** Opening Data section block **

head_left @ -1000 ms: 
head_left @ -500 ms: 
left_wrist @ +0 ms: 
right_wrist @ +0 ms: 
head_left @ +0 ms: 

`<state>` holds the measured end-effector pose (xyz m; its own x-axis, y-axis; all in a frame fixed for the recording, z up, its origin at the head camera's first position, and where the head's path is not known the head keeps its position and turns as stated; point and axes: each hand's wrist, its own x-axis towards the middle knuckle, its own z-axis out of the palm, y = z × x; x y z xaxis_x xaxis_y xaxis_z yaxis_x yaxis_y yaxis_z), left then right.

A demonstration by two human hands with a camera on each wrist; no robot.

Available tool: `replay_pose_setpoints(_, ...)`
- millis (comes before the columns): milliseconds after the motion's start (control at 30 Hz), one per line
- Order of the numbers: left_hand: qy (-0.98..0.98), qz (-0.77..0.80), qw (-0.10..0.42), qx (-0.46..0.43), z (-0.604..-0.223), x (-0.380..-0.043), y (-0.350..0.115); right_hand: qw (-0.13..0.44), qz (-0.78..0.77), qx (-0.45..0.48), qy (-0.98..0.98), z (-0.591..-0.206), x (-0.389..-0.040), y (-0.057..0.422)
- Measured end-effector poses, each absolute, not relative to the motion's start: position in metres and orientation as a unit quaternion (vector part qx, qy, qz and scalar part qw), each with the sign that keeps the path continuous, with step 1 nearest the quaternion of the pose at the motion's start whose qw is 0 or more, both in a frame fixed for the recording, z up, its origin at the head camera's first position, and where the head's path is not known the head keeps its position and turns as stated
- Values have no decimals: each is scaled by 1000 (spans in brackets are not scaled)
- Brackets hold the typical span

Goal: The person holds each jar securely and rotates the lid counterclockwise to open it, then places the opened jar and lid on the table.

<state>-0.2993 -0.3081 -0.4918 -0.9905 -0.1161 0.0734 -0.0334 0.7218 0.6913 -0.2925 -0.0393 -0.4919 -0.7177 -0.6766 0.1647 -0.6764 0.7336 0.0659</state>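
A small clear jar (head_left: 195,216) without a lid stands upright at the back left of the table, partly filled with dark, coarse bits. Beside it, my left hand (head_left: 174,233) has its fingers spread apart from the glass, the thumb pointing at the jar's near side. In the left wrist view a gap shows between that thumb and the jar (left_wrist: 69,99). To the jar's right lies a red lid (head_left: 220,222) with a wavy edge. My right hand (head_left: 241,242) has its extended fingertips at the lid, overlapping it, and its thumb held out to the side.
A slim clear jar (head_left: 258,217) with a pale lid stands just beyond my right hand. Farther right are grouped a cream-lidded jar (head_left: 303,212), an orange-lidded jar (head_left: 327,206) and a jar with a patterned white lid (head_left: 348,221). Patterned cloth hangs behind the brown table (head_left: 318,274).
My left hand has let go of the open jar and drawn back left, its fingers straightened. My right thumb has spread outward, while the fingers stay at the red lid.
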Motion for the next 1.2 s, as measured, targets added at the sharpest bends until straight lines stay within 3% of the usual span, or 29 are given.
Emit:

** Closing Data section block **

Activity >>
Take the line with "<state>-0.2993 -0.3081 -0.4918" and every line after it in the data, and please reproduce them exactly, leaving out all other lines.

Solution to this exercise >>
<state>-0.2993 -0.3081 -0.4918 -0.9905 -0.1161 0.0734 -0.0334 0.7218 0.6913 -0.2925 -0.0393 -0.4919 -0.7177 -0.6766 0.1647 -0.6764 0.7336 0.0659</state>
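A small clear jar (head_left: 195,216) without a lid stands upright at the back left of the table, partly filled with dark, coarse bits. Beside it, my left hand (head_left: 174,233) has its fingers spread apart from the glass, the thumb pointing at the jar's near side. In the left wrist view a gap shows between that thumb and the jar (left_wrist: 69,99). To the jar's right lies a red lid (head_left: 220,222) with a wavy edge. My right hand (head_left: 241,242) has its extended fingertips at the lid, overlapping it, and its thumb held out to the side.
A slim clear jar (head_left: 258,217) with a pale lid stands just beyond my right hand. Farther right are grouped a cream-lidded jar (head_left: 303,212), an orange-lidded jar (head_left: 327,206) and a jar with a patterned white lid (head_left: 348,221). Patterned cloth hangs behind the brown table (head_left: 318,274).
My left hand has let go of the open jar and drawn back left, its fingers straightened. My right thumb has spread outward, while the fingers stay at the red lid.
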Motion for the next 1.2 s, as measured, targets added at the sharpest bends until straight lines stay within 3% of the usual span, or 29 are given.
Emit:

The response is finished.